__DESCRIPTION OF THE TASK__: Retype all of the data without changing a single word.

__PROVIDED DATA__:
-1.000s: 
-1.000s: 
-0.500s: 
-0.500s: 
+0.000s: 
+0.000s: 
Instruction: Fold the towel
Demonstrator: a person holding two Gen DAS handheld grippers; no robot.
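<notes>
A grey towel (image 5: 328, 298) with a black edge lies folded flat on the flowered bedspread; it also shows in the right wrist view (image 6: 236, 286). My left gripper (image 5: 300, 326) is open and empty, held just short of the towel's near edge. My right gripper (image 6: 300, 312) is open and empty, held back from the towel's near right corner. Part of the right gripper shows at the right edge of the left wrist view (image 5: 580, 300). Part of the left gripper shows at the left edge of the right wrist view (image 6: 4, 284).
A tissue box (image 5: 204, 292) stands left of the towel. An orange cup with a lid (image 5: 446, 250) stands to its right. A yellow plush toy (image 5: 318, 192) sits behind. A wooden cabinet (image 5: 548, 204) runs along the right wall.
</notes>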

__FINISHED TASK__:
-1.000s: 
-1.000s: 
-0.500s: 
-0.500s: 
+0.000s: 
+0.000s: 
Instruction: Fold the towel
Demonstrator: a person holding two Gen DAS handheld grippers; no robot.
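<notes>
A grey towel (image 5: 328, 298) with a black edge lies folded flat on the flowered bedspread; it also shows in the right wrist view (image 6: 236, 286). My left gripper (image 5: 300, 326) is open and empty, held just short of the towel's near edge. My right gripper (image 6: 300, 312) is open and empty, held back from the towel's near right corner. Part of the right gripper shows at the right edge of the left wrist view (image 5: 580, 300). Part of the left gripper shows at the left edge of the right wrist view (image 6: 4, 284).
A tissue box (image 5: 204, 292) stands left of the towel. An orange cup with a lid (image 5: 446, 250) stands to its right. A yellow plush toy (image 5: 318, 192) sits behind. A wooden cabinet (image 5: 548, 204) runs along the right wall.
</notes>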

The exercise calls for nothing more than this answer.